→ Problem:
In the material below, find the line containing "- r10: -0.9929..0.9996" and the line containing "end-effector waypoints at". Output those two lines and all lines between them exactly, without pictures.

╭─ Dataset excerpts

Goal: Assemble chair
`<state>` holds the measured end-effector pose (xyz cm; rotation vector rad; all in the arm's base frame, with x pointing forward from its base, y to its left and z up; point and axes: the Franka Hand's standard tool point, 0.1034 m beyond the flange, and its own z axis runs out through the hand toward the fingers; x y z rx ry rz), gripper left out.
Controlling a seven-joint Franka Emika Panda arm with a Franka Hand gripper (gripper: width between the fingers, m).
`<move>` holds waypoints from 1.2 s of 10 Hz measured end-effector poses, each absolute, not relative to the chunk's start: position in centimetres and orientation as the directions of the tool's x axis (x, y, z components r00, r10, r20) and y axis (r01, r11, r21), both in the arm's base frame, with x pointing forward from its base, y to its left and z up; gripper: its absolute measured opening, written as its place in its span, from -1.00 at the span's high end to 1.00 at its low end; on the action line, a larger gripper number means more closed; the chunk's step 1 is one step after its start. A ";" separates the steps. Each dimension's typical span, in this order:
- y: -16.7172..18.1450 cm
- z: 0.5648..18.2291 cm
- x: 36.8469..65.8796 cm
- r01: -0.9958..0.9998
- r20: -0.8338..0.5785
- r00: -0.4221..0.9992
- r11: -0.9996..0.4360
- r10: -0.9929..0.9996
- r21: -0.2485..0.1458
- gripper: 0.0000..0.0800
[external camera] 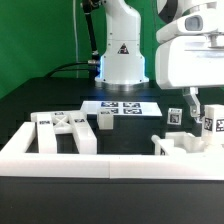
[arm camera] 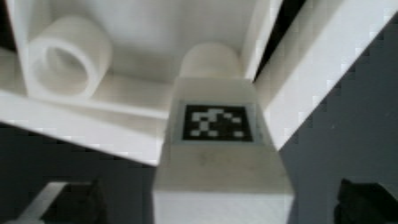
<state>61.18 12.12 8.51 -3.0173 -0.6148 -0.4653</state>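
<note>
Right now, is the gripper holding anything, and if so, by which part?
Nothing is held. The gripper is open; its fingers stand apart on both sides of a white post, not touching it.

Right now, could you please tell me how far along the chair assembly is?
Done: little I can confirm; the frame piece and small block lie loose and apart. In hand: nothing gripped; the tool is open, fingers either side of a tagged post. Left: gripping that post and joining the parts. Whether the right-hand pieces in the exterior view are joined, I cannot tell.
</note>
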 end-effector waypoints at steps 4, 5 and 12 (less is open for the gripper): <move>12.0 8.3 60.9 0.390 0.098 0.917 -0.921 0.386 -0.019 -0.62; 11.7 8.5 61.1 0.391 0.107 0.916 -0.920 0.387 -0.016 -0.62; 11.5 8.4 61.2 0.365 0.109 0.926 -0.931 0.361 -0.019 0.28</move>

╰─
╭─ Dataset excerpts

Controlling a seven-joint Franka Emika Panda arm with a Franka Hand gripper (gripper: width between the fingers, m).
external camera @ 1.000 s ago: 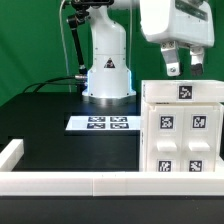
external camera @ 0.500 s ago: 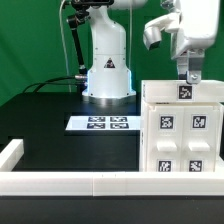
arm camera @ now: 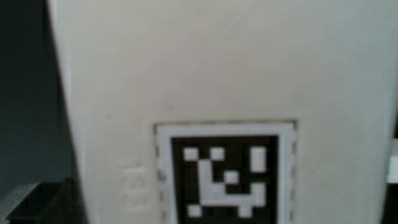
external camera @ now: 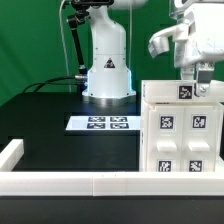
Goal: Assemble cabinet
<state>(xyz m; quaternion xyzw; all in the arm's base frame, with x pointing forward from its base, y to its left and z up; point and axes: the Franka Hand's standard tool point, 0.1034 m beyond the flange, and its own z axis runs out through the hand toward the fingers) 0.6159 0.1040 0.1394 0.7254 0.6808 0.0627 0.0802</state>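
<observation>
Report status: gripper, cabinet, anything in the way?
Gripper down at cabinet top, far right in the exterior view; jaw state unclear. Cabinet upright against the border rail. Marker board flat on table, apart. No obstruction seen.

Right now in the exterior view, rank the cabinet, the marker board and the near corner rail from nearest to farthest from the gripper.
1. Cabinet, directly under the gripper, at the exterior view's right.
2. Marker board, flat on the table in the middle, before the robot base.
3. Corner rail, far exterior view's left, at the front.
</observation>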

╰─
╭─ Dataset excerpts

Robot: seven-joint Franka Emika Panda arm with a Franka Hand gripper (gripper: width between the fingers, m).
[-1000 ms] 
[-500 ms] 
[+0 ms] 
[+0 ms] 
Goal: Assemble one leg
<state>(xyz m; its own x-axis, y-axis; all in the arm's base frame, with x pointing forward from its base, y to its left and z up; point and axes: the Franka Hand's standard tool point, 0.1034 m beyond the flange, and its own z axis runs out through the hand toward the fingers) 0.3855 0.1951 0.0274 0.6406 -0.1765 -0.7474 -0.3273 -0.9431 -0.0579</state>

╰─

→ Output for this exercise:
- r10: -0.9929..0.9996
- r21: -0.2485..0.1458
- gripper: 0.0000..0.0800
[external camera] 
[arm camera] 
<state>61.18 12.12 8.51 -3.0173 -0.6148 -0.4653</state>
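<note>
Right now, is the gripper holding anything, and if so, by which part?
Nothing is held. The gripper is open; its fingers stand apart on both sides of a white post, not touching it.

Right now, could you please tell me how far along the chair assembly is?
Done: little I can confirm; the frame piece and small block lie loose and apart. In hand: nothing gripped; the tool is open, fingers either side of a tagged post. Left: gripping that post and joining the parts. Whether the right-hand pieces in the exterior view are joined, I cannot tell.
</note>
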 end-effector waypoints at steps 4, 5 and 12 (less is open for the gripper): <move>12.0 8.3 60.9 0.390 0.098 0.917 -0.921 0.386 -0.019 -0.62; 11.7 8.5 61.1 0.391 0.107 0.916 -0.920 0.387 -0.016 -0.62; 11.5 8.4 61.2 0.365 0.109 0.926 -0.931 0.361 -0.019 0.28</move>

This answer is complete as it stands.